━━ Dataset extract

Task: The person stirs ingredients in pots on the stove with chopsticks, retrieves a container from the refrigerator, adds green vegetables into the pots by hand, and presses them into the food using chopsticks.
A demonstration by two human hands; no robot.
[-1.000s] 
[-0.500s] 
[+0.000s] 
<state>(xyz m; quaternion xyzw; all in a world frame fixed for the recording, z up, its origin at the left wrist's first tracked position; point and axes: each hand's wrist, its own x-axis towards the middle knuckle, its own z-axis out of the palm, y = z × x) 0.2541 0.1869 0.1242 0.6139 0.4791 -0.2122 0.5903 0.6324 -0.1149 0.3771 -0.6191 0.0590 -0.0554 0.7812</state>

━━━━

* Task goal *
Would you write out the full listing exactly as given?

* Result of this task *
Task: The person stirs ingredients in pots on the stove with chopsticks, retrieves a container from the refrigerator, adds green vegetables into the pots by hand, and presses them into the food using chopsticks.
A demonstration by two human hands; no robot.
[-1.000s] 
[-0.500s] 
[+0.000s] 
<state>(xyz m; quaternion xyzw; all in a world frame fixed for the recording, z up, its origin at the left wrist's first tracked position; point and axes: each hand's wrist, its own x-axis towards the middle knuckle, its own z-axis out of the palm, y = z × x) 0.2541 0.1869 0.1242 0.6139 0.4791 -0.2122 0.5903 0.6324 -0.1149 0.3771 -0.6191 0.0590 -0.0554 0.7812</state>

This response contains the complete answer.